EXERCISE MATERIALS
- - -
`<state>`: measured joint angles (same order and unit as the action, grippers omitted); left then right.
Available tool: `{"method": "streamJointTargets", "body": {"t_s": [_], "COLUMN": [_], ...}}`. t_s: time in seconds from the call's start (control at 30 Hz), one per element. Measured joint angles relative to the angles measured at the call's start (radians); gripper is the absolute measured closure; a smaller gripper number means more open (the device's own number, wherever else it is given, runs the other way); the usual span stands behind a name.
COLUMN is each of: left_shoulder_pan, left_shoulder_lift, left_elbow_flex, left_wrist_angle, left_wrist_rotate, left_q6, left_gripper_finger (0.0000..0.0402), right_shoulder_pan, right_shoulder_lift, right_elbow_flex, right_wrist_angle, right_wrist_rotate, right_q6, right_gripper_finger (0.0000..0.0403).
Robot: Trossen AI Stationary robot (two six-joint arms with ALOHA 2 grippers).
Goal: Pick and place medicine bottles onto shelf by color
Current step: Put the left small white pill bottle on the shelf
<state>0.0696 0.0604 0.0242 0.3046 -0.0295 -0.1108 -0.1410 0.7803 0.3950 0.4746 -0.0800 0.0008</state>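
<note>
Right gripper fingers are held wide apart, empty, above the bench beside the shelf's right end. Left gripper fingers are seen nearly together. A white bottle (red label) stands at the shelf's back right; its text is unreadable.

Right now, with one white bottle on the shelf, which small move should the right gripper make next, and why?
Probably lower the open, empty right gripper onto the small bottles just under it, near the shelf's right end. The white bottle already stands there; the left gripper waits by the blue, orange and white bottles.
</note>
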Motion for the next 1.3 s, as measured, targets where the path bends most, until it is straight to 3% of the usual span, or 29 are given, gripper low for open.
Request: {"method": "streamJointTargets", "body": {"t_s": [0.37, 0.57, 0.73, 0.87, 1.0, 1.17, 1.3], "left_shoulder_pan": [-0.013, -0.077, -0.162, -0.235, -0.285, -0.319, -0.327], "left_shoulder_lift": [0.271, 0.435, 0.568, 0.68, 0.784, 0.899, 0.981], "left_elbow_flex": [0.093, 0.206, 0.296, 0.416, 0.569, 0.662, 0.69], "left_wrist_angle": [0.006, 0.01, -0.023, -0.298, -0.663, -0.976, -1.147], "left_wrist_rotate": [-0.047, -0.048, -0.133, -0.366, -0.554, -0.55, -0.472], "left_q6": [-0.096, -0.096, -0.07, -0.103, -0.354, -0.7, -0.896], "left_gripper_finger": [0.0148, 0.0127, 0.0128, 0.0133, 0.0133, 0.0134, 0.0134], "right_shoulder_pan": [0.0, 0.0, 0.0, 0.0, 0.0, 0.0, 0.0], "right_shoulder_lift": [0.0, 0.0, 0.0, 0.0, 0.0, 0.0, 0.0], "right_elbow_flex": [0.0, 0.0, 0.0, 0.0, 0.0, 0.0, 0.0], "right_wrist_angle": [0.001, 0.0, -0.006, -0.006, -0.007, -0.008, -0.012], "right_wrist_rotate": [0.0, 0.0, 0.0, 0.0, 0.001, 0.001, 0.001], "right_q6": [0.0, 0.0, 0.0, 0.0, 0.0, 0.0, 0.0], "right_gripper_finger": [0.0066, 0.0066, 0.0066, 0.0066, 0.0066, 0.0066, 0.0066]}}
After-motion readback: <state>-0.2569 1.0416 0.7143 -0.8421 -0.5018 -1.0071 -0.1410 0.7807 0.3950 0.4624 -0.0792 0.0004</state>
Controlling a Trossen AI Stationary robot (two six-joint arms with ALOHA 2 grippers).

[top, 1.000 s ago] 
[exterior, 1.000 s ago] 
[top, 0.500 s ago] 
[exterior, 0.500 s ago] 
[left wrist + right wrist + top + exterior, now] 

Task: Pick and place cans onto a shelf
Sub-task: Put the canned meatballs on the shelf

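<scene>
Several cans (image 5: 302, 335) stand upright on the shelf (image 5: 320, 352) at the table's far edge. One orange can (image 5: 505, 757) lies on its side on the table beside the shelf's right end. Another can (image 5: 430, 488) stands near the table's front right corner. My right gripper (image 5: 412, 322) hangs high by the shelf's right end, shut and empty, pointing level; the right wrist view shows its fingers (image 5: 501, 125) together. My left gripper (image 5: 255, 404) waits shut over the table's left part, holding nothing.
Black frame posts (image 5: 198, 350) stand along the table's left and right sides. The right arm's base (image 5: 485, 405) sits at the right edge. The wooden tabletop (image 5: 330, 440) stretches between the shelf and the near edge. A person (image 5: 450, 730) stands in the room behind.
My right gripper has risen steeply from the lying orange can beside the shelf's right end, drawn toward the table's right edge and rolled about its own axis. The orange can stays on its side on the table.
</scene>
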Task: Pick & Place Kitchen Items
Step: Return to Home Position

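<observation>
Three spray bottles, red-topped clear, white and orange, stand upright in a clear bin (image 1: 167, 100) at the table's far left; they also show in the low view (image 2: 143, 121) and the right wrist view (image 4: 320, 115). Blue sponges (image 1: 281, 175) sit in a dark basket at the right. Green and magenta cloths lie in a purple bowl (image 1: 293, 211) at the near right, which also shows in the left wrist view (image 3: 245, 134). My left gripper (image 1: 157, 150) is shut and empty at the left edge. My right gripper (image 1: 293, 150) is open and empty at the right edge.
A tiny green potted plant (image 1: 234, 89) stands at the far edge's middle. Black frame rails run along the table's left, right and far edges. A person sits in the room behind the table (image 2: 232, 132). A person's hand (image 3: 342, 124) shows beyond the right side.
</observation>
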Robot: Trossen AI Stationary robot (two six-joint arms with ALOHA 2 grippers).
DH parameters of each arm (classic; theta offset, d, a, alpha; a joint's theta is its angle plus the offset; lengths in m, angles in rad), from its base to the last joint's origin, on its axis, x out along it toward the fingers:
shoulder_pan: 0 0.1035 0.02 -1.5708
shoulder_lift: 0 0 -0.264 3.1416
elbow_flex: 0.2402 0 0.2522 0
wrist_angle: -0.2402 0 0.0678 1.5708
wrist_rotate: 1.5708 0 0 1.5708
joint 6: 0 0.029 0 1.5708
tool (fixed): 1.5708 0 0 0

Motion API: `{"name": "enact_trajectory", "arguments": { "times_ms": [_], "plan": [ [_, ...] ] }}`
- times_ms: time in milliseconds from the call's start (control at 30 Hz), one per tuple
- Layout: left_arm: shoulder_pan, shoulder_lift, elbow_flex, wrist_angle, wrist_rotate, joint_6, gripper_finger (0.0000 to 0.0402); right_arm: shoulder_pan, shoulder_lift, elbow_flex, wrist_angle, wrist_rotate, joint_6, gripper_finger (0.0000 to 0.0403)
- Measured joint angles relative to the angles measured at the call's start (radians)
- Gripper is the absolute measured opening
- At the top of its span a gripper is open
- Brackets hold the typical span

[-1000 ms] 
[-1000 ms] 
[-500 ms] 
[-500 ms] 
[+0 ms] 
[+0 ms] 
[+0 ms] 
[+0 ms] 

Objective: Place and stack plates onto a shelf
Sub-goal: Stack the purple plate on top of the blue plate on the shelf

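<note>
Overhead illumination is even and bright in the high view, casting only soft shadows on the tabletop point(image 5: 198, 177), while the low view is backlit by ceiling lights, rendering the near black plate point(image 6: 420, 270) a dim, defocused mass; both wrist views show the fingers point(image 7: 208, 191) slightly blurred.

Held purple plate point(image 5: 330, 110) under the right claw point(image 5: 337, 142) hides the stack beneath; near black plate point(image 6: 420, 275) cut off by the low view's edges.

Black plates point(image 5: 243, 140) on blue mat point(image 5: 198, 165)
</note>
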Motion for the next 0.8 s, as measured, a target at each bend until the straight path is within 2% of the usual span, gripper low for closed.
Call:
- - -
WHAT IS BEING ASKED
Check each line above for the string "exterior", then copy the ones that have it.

FINAL ANSWER
[exterior, 1.000 s ago] 
[exterior, 0.500 s ago] 
[left wrist + right wrist + top + exterior, now] 

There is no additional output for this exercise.